Exactly as written, transcribe each line of the listing.
### MATERIAL PROVIDED ###
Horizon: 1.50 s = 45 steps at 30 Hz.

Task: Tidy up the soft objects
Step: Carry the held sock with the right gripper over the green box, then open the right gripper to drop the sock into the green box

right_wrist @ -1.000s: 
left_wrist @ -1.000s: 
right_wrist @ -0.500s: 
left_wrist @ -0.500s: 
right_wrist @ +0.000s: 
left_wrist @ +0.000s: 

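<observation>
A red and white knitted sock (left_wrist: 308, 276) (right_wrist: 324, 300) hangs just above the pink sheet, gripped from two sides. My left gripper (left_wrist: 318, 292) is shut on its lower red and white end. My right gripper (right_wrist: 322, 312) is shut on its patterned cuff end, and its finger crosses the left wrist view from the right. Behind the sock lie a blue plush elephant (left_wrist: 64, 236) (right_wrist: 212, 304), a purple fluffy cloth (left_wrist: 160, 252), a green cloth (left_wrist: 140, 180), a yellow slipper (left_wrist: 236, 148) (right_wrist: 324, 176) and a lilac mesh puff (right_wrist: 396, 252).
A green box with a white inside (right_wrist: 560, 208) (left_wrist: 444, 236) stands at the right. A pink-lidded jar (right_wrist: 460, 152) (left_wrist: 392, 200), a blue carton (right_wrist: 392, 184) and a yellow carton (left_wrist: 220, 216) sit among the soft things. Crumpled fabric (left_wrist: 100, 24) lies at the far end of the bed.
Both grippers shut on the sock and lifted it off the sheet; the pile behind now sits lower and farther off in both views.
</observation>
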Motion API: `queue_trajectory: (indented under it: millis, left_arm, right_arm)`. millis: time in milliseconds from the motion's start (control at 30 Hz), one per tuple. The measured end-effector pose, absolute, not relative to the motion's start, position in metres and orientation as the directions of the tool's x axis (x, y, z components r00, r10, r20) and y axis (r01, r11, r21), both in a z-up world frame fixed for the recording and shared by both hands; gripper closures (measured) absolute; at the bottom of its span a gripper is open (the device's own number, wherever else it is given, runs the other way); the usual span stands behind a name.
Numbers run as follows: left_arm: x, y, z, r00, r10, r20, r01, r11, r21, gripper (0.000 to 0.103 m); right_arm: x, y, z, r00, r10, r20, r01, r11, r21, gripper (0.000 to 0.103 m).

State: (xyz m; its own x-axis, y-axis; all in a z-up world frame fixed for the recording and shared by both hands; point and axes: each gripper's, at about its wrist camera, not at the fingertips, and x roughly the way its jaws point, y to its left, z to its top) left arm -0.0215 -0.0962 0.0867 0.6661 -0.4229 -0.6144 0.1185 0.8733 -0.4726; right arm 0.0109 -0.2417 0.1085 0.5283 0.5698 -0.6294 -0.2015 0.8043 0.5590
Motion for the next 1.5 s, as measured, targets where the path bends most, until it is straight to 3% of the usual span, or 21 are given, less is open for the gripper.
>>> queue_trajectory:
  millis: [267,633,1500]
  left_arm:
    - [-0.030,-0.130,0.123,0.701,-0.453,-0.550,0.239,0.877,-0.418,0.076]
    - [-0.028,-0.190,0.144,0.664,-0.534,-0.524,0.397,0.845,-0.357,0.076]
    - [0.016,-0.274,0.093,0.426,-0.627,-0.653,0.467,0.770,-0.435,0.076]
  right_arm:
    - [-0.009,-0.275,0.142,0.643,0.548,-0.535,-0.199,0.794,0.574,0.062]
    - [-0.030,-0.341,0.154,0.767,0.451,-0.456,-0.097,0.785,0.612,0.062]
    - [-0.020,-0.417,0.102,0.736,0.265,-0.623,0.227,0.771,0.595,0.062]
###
▶ [OUTPUT OF THE EXERCISE]
Horizon: 1.50 s = 45 steps at 30 Hz.

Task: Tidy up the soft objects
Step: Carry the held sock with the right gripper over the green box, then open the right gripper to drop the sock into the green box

right_wrist @ -1.000s: 
left_wrist @ -1.000s: 
right_wrist @ -0.500s: 
left_wrist @ -0.500s: 
right_wrist @ +0.000s: 
left_wrist @ +0.000s: 

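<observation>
A red and white knitted sock (left_wrist: 308, 276) (right_wrist: 324, 300) hangs just above the pink sheet, gripped from two sides. My left gripper (left_wrist: 318, 292) is shut on its lower red and white end. My right gripper (right_wrist: 322, 312) is shut on its patterned cuff end, and its finger crosses the left wrist view from the right. Behind the sock lie a blue plush elephant (left_wrist: 64, 236) (right_wrist: 212, 304), a purple fluffy cloth (left_wrist: 160, 252), a green cloth (left_wrist: 140, 180), a yellow slipper (left_wrist: 236, 148) (right_wrist: 324, 176) and a lilac mesh puff (right_wrist: 396, 252).
A green box with a white inside (right_wrist: 560, 208) (left_wrist: 444, 236) stands at the right. A pink-lidded jar (right_wrist: 460, 152) (left_wrist: 392, 200), a blue carton (right_wrist: 392, 184) and a yellow carton (left_wrist: 220, 216) sit among the soft things. Crumpled fabric (left_wrist: 100, 24) lies at the far end of the bed.
Both grippers shut on the sock and lifted it off the sheet; the pile behind now sits lower and farther off in both views.
</observation>
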Motion API: `queue_trajectory: (indented under it: millis, left_arm, right_arm)`. millis: time in milliseconds from the motion's start (control at 30 Hz), one per tuple. The measured end-effector pose, absolute, not relative to the motion's start, position in metres and orientation as the directions of the tool's x axis (x, y, z components r00, r10, r20) and y axis (r01, r11, r21), both in a z-up world frame fixed for the recording and shared by both hands; gripper closures (measured) absolute; at the bottom of its span a gripper is open (the device's own number, wherever else it is given, runs the other way); the usual span stands behind a name.
Numbers run as follows: left_arm: x, y, z, r00, r10, r20, r01, r11, r21, gripper (0.000 to 0.103 m); right_arm: x, y, z, r00, r10, r20, r01, r11, r21, gripper (0.000 to 0.103 m).

State: (xyz m; its own x-axis, y-axis; all in a z-up world frame fixed for the recording and shared by both hands; point and axes: each gripper's, at about its wrist camera, not at the fingertips, and x roughly the way its jaws point, y to its left, z to its top) left arm -0.0215 -0.0962 0.0867 0.6661 -0.4229 -0.6144 0.1185 0.8733 -0.4726; right arm 0.0109 -0.2417 0.1085 0.5283 0.5698 -0.6294 -0.2015 0.8043 0.5590
Motion for the next 1.5 s, as measured, targets where the path bends most, until it is straight to 3% of the usual span, or 21 are given, less is open for the gripper.
>>> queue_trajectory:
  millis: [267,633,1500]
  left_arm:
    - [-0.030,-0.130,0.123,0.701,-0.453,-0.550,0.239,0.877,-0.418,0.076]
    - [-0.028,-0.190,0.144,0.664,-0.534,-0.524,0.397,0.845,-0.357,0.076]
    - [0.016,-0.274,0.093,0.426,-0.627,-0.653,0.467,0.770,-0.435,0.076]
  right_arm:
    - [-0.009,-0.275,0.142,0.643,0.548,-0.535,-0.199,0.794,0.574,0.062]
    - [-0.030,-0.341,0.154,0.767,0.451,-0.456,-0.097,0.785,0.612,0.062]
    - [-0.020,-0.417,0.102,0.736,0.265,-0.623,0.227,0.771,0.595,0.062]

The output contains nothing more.